Inoltre, alla luce dei cambiamenti determinati dalla pandemia quali, ad esempio, l’utilizzo sempre più massivo di strumenti digitali sul lavoro, che difficilmente verrà meno al termine dell’emergenza, diventa quanto mai necessario intervenire. Come? Adottando tutte le misure organizzative necessarie per assicurare la disconnessione ai lavoratori, anche e soprattutto attraverso regole chiare e tempestive.

Tutto questo si è tradotto in un invito esplicito alla Commissione europea a intervenire attraverso una direttiva che fornisca “un quadro legislativo al fine di stabilire i requisiti minimi sul lavoro a distanza in tutta l’Unione, garantendo che il telelavoro non pregiudichi le condizioni di impiego dei telelavoratori”.

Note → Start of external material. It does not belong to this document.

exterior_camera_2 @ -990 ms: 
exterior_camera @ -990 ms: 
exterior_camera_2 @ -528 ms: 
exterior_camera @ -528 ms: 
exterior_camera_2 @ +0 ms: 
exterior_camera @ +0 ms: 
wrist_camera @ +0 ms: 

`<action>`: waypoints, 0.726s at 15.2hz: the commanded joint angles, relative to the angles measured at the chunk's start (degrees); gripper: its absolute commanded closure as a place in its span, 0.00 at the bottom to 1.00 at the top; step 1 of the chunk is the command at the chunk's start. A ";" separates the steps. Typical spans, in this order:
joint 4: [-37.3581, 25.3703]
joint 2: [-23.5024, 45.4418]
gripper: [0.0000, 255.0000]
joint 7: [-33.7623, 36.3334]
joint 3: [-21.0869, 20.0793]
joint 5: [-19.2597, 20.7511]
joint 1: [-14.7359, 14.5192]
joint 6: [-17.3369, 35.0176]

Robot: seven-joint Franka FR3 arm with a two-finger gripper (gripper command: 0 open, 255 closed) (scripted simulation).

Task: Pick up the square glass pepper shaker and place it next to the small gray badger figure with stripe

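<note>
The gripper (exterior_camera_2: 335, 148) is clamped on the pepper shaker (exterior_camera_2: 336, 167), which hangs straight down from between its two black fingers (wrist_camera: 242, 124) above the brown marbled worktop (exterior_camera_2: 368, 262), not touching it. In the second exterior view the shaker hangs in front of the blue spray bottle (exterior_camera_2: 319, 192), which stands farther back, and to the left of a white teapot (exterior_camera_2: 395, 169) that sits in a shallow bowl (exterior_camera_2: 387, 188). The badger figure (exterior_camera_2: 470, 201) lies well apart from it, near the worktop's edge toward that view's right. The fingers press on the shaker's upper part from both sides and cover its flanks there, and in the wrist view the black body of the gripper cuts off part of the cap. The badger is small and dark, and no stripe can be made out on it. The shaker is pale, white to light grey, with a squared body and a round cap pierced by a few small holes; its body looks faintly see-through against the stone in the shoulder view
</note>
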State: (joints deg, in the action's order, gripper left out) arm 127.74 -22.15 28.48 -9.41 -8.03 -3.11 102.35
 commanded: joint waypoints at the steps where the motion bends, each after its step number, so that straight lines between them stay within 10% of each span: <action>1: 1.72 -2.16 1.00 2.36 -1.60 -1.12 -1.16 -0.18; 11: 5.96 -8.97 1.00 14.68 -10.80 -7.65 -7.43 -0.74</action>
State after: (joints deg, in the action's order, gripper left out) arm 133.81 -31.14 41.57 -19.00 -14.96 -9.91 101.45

il diritto alla disconnessione in Italia.

Numerosi gruppi aziendali e grandi imprese, dai colossi bancari alle assicurazioni, dagli operatori telefonici alle società alimentari, hanno inserito nei loro contratti di lavoro il diritto alla disconnessione come frutto di una policy aziendale o di una contrattazione sindacale. Si è arrivati anche a precisare quali siano i momenti dedicati allo stop lavorativo coerentemente con l'orario di impiego, le festività e il riposo giornaliero o settimanale, le ferie o la malattia. Il primo riferimento legislativo per quanto riguarda il diritto alla disconnessione nell’ordinamento italiano è stato introdotto con la legge del 2017 che disciplina lo smart working.

Il DL n. 30 del 13 marzo 2021, dopo la conversione in legge, ha riconosciuto il diritto alla disconnessione da strumentazioni digitali per l’attività lavorativa in modalità agile, nel rispetto degli accordi già sottoscritti e, per il pubblico impiego, dell’eventuale contrattazione collettiva.

In precedenza, anche il Garante della Privacy si era espresso nel merito con l’audizione del 13 maggio 2020, nella quale aveva sottolineato che “senza il diritto alla disconnessione, si rischia di vanificare la necessaria distinzione tra spazi di vita privata e attività lavorativa, annullando così alcune tra le più antiche conquiste raggiunte per il lavoro tradizionale”.

il diritto alla disconnessione e lo smart working.

All'interno della normativa che disciplina la modalità agile di lavoro, la legge 81 del 2017 (misure per la tutela del lavoro autonomo non imprenditoriale e misure volte a favorire l'articolazione flessibile nei tempi e nei luoghi del lavoro subordinato), sono contenute misure a tutela di chi presta la propria attività lavorativa in regime di smart working.

L'obiettivo era quello di non ritrovarsi senza regole, costretti ad orari infiniti, reperibilità costante e assenza di riposo, in uno spill over senza fine dove vita privata e lavorativa si confondono.

La normativa è ben chiara nello spiegare che lo smart working non è una nuova tipologia di contratto, ma solamente una forma diversa di svolgimento dell’attività lavorativa, con orari più flessibili e all'esterno della sede aziendale. Ma questa impostazione non modifica la sostanza: l'esecuzione della prestazione deve rispettare i tempi di riposo e deve esserci per il lavoratore la possibilità appunto di disconnettersi quando l'orario di lavoro è concluso. Resta ancora aperto un tema più ampio, che al di là dei casi di lavoro flessibile riesca a disciplinare e impedire, almeno in linea teorica, un uso improprio dei dispositivi aziendali capaci di invadere le ferie, i riposi o i fine settimana.